As I sat there and ate my lunch I was overcome with gratitude. Although I have had my share of medical issues and am no stranger to being very sick, I am fairly healthy. I am able to get up every morning and live the life that I want to lead, with very little restraint. Thanks to my body I can do a lot of amazing things. My body has been through hell multiple times but it's resilience has always shone through.
Two and a half years ago I lost all of my hair. For a good amount of time I was completely bald. During this time and as it grew back I wore bandanas and hats. Every time I noticed any growth, I threw a mini celebration. Before this experience I had always hated my hair. I constantly envied people who had straight non-frizzy hair. I never understood how people could get there hair to look so put together, when no matter how hard I tried (if I am honest with myself, I very rarely tried) my hair was a hot mess. It seemed to have a mind of it's own and was up to no good. While I was bald, I longed to have my hair back.
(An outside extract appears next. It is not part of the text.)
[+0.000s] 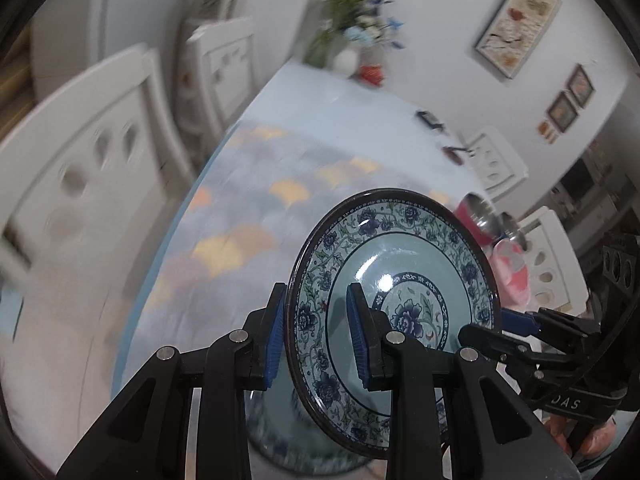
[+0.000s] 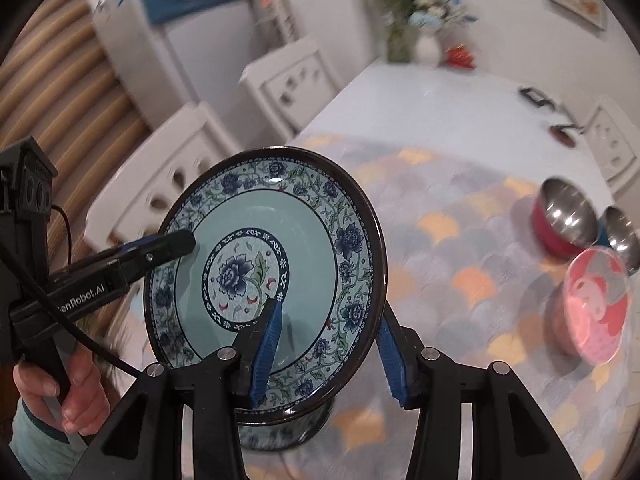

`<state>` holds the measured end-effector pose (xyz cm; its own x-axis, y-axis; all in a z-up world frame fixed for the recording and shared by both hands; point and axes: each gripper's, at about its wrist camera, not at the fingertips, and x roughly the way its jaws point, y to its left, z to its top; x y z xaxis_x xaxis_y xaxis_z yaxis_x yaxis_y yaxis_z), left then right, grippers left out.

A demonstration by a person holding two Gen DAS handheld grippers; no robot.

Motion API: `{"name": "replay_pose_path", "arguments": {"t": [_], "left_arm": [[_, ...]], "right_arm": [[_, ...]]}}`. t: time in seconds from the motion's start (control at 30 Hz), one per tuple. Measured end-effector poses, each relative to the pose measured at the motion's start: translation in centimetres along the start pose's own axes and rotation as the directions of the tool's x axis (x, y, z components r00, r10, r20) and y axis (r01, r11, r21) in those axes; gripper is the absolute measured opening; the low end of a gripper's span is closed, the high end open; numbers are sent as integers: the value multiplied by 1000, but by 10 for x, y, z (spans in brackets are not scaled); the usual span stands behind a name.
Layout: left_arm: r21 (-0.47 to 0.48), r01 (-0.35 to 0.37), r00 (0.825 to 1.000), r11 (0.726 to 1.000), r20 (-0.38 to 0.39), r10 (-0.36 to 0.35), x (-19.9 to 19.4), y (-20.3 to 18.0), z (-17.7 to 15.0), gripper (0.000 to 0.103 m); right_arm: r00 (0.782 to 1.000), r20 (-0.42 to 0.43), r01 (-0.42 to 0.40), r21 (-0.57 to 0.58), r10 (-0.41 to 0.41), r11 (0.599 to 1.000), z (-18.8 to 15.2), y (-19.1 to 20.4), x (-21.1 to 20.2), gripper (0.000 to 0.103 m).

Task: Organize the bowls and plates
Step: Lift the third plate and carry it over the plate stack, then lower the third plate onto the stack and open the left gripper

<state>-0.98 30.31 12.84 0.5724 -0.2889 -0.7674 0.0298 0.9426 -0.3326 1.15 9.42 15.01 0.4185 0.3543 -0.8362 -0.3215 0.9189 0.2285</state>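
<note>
left claw [image 1: 316, 338]: my blue pads straddle the plate's rim, one on the underside, one on the patterned face. Closed down on it; plate is gripped.
right claw [image 2: 330, 350]: same story on the opposite rim. One pad on the face, the other behind the dark edge. Clamped, not slack.
cross-check: from the right wrist I see the left claw's finger lying across the plate face at its left side; from the left wrist the right claw [image 1: 516, 320] reaches the plate's right edge.
plate [image 2: 266, 264]: floral blue-and-teal pattern, dark rim. Held tilted steeply, face towards both cameras, lifted off the table between the two claws.
second dish [image 2: 280, 428]: same pattern, directly under the plate near the table's near edge. I can't tell if they touch.
table [image 2: 440, 208]: fan-print cloth on the near half, plain white beyond.
red bowl [image 2: 560, 220]: steel-lined, towards the right edge, well apart from the plate.
steel bowl [image 2: 622, 236]: just beside the red one, further right.
pink bowl [image 2: 596, 304]: cartoon print, just nearer than those two.
far end: vase of flowers [image 2: 424, 20] and a small red item at the far edge; dark small objects [image 2: 560, 120] near the far right edge, too blurred to name.
chairs [image 2: 288, 80]: white, along the left edge.
</note>
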Motion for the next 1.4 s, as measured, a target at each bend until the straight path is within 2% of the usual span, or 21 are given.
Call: {"name": "replay_pose_path", "arguments": {"t": [0.1,0.2,0.43,0.63,0.8,1.17,1.3,1.4], "left_arm": [[-49,-23,999,999,-39,21,2,15,-28,25],[-72,-48,996,996,-82,42,6,24,-51,25],[-110,-68,989,992,-137,53,17,34,-83,25],[-70,-142,980,987,-150,130,28,30,-85,25],[-43,-146,977,988,-161,137,36,28,-80,25],[22,-148,967,989,-206,149,52,25,-63,27],[-14,-136,969,991,-208,130,51,32,-51,28],[-6,-172,968,985,-186,168,46,35,-41,28]], "right_arm": [[996,-92,-15,-27,13,1000,-21,11,18,46],[982,-186,-30,-35,23,999,-39,15,36,46],[958,-288,-28,-48,13,998,-66,19,61,46],[937,-349,-26,-35,12,999,-76,19,78,46],[928,-373,5,-28,-15,1000,-79,18,86,46],[924,-382,27,11,-21,1000,-64,12,104,46],[925,-379,35,2,-32,999,-51,11,110,46],[928,-371,24,7,-20,1000,-47,11,107,46]]}}
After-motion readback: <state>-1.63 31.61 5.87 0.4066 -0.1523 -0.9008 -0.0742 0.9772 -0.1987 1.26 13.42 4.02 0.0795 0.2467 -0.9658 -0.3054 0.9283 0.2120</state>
Even through each awkward stage of growth, I cherished every hair on my head. Now, it is curlier and frizzier and on most days it looks like I don't believe in a brush (I promise I do) but I have learned to accept it and am grateful to have hair at all.
When I look at or think about my body I am overcome with a long list of things that I hate. Recovering from an eating disorder has meant gaining weight and watching my body change and this has been really difficult. Unfortunately I am not in a place where I have kindly accepted these changes and right now the idea of loving my body sounds impossible. But I am starting to replace the hatred with gratitude. While I don't appreciate the shape and size of my body I am extremely grateful that I am healthy and able to wake up every morning and give back to others. I have been given many chances in life and my bodies strength and perseverance is largely to thank.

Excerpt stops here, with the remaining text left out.